API Rate Limit and Quota Design Guide

Design a developer-friendly API rate limiting and quota system with algorithms, headers, errors, storage, and rollout strategy.

Prompt Template

Act as a senior backend architect designing rate limits for a public API. Create an API rate limit and quota design guide for [product/API] used by [developer audience].

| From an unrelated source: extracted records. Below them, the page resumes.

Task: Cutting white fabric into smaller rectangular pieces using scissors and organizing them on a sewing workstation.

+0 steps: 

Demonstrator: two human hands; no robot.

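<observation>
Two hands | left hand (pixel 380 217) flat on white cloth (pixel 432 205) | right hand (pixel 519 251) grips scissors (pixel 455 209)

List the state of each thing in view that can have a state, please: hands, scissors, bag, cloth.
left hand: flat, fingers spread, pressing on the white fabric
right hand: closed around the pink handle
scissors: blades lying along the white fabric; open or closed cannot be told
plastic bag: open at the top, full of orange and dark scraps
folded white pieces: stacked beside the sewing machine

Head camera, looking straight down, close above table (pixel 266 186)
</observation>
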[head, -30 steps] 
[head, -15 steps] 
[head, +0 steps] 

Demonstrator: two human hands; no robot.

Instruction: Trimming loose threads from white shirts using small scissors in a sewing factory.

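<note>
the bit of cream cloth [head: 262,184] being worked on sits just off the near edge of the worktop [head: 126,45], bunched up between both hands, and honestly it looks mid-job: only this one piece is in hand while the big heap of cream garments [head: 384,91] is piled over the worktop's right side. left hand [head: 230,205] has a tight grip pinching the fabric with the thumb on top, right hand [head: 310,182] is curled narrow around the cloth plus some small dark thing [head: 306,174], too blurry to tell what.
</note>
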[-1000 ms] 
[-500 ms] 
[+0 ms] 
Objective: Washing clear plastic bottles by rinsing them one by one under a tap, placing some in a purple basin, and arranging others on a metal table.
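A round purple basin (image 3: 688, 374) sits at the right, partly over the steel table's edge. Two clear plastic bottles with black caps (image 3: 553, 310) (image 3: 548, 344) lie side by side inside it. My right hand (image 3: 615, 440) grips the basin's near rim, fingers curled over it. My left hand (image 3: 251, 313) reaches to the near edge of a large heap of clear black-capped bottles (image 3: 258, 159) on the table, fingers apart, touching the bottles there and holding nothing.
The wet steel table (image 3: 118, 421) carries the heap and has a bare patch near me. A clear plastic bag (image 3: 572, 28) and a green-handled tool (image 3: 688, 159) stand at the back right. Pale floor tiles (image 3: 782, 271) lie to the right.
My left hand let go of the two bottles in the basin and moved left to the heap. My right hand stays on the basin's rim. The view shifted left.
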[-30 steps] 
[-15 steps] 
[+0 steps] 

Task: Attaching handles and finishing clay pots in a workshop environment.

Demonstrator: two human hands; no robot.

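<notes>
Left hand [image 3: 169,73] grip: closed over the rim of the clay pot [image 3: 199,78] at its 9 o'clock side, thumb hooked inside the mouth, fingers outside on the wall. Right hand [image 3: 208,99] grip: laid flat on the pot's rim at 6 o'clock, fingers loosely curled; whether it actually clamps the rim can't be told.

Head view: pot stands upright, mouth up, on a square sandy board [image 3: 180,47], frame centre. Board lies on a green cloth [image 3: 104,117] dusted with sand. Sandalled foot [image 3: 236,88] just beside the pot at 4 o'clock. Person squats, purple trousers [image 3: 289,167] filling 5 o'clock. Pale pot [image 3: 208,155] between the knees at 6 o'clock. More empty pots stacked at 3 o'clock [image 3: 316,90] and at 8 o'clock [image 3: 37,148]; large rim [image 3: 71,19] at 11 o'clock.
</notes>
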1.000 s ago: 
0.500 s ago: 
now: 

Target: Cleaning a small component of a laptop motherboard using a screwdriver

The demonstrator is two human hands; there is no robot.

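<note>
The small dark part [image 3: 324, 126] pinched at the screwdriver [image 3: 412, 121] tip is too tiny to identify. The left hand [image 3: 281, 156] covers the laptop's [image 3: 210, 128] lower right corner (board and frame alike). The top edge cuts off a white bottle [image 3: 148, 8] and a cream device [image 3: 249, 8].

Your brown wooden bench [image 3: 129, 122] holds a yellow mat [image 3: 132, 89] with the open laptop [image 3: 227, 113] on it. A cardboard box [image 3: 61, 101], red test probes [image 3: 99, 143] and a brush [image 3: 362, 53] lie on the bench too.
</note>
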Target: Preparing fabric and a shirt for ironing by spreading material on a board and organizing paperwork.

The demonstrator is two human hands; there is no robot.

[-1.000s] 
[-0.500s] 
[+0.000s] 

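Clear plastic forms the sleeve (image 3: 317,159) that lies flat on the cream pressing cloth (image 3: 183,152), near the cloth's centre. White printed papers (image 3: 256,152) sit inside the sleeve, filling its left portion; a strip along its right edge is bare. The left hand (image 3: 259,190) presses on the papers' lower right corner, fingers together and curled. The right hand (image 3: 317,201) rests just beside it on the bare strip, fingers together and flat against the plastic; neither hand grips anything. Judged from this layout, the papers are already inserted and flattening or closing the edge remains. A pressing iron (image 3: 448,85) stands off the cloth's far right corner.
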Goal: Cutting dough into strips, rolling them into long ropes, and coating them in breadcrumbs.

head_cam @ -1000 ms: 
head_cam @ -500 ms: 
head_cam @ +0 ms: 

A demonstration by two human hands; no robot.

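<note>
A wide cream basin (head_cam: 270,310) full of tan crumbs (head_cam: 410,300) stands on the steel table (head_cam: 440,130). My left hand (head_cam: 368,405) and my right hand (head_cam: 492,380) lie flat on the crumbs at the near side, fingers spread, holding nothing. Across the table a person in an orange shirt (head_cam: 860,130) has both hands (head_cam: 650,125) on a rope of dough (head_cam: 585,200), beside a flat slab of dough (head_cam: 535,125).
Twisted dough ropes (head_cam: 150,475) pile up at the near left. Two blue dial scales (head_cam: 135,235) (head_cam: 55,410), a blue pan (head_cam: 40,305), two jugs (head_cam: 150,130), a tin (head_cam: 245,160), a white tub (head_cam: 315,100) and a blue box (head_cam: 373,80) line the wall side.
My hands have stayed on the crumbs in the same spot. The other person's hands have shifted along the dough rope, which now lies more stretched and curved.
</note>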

API context: [REST/GraphQL/webhooks/streaming/internal API]
Traffic profile: [requests per second, burst patterns, top endpoints, tenant sizes]
Business tiers: [free, pro, enterprise, partner, internal]
Fairness goals: [protect infrastructure, prevent abuse, monetize usage, guarantee enterprise capacity]
Current stack: [language/framework, gateway, cache, database, queue, observability]
Failure tolerance: [strict enforcement vs graceful degradation]

Deliver:
1. **Rate limit policy matrix** by tier, endpoint class, authentication state, and time window
2. **Algorithm recommendation** — token bucket, leaky bucket, fixed window, sliding window, or hybrid, with tradeoffs
3. **Quota model** — monthly usage quotas, burst allowances, overage behavior, and upgrade paths
4. **Response contract** — 429 body, retry guidance, headers, idempotency notes, and SDK behavior
5. **Storage and scaling design** — cache keys, distributed counters, race conditions, and fallback mode
6. **Abuse and exception handling** — suspicious patterns, allowlists, partner overrides, and admin tooling
7. **Observability plan** — metrics, alerts, dashboards, and customer-facing usage reporting
8. **Rollout plan** — shadow mode, communication, migration timeline, and rollback steps

Include concrete examples for [2-3 critical endpoints] and call out edge cases developers commonly miss.

Example Output

API Rate Limit Design — Payments API

Policy Matrix

| Tier | Default | Write endpoints | Report exports | Burst |

|---|---:|---:|---:|---:|

| Free | 60 req/min | 20 req/min | 5/hour | 2x for 30 sec |

| Pro | 600 req/min | 120 req/min | 30/hour | 2x for 60 sec |

| Enterprise | contract-based | contract-based | contract-based | custom |

Recommended Algorithm

Use token bucket for per-minute limits because customers need short bursts during sync jobs. Add a monthly quota counter for billing and abuse management.

429 Response Contract

Status: 429 Too Many Requests

Headers: RateLimit-Limit, RateLimit-Remaining, RateLimit-Reset, Retry-After

Body: {"error":"rate_limit_exceeded","message":"Write endpoint limit exceeded. Retry after 18 seconds.","upgrade_url":"..."}

Rollout

Run shadow mode for 14 days, email developers who would exceed limits, publish docs, then enforce free-tier write endpoints first.

Tips for Best Results

  • 💡Provide real traffic patterns if you have them; rate limit design is much better with burst and endpoint data.
  • 💡Ask for both the policy and the developer-facing error contract so the system is usable, not just protective.
  • 💡Include business tiers early because pricing and abuse controls often shape the technical design.
  • 💡Request a shadow-mode rollout to avoid surprising legitimate customers.